Lì la fame si percepisce e si tocca con mano. La si intuisce negli sguardi dei bambini che frequentano la scuola di alfabetizzazione di padre Albano e di suor Gabriela della Fraternità Somasca; là possono ricevere un pasto caldo, talvolta l’unico della giornata. La si percepisce nella foga con cui taluni affrontano quel pasto e prendono tutto ciò che viene loro offerto o che riescono ad arraffare a costo di esagerare e star male pur di non perdere un’opportunità. La si percepisce quando il sabato e la domenica alcuni di loro fanno chilometri a piedi per raggiungere la scuola nella speranza di mangiare qualcosa anche nel fine settimana. La mancanza di cibo si percepisce nel caracollare assente dei bambini, dei ragazzi che si bruciano il cervello sniffando colla da calzolaio. La dura lotta per la sopravvivenza fa sì che resse, e talvolta anche liti, si creino ogni volta che vengono distribuiti gli aiuti alimentari agli abitanti del campo. Alla sola richiesta di aspettare qualche minuto, si instaura un atteggiamento aggressivo da parte di gran parte degli abitanti, tra cui molte madri giovanissime che reclamano cibo per sé e latte per il figlioletto in braccio.
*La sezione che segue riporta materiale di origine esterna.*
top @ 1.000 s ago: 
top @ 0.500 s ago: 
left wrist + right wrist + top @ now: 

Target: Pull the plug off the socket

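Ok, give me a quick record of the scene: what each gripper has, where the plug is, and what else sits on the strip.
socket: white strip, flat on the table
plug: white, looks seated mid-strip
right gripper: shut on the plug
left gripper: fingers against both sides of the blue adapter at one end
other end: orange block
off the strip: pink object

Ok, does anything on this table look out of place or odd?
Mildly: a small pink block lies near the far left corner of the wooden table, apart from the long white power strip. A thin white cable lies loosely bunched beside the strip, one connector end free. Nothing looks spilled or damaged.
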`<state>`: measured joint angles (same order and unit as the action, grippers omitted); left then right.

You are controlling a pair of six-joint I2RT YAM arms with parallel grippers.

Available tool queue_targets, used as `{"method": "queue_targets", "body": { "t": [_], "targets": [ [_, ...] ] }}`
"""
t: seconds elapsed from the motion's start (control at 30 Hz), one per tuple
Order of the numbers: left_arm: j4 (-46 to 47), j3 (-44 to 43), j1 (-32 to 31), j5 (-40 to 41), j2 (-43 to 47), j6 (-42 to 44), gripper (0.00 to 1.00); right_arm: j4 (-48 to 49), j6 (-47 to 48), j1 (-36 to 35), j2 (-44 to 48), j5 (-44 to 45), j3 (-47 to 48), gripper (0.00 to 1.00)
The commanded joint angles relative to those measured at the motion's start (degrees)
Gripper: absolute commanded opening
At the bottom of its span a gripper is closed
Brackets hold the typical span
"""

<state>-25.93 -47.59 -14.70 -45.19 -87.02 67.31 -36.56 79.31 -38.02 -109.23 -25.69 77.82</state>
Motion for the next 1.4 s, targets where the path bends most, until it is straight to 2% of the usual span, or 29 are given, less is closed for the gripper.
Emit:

Ma, sempre in Europa, c’è un’altra fame, questa volta non strutturale. È quella che affligge la popolazione dell’Ucraina dei villaggi vicini alla guerra. Questa volta siamo a Huljajpole, a poche decine di chilometri da Zaporizzja e a 2 dal fronte.
Fino a un anno fa era una tranquilla cittadina di 15mila abitanti; ora è un ammasso di macerie, case distrutte dai bombardamenti, la popolazione in massima parte scappata, negozi chiusi, militari e posti di blocco ovunque, in sottofondo il rumore sordo e costante dei cannoneggiamenti.
È rimasto solo qualche centinaio di anziani che non hanno voluto o potuto lasciare le proprie case, ma la loro vita è diventata un inferno.
Vivono nelle cantine per paura delle bombe, hanno paura di riunirsi all’aperto perché i droni, sempre in agguato, potrebbero indirizzare i colpi dell’artiglieria, non hanno luce, non hanno acqua, non hanno la possibilità di acquistare alcunché.

L’arrivo dei furgoni con gli aiuti è un evento cui tutti vogliono partecipare, la distribuzione del cibo una festa che accende per un attimo i loro sguardi smarriti.
Si accalcano – e gestire una fila è complicato quando si ha davanti gente affamata –, ma lo fanno con grande dignità e senza lesinare ringraziamenti.
Qualcuno chiede doppia razione perché il vicino disabile non può venire (chissà se è vero, ma ci crediamo o facciamo finta di crederci), qualcuno si commuove al profumo del caffè italiano, qualcuno si entusiasma aprendo e addentando subito un pezzo di panettone, tutti si allontanano con un timido sorriso di speranza e con quei dieci chilogrammi di cibo che per qualche giorno leniranno la loro fame.

La volontaria ucraina che ci accompagna distribuisce le preghiere che le suore cui facciamo riferimento per lo stoccaggio e la distribuzione degli aiuti arrivati dall’estero ci hanno raccomandato di portare con noi. La gente le tiene strette e non sai davvero dire se apprezzano più quelle o il cibo. Anche i luoghi di culto sono stati bombardati e il vuoto di conforto religioso è una fame che stringe lo stomaco al pari dell’assenza di cibo.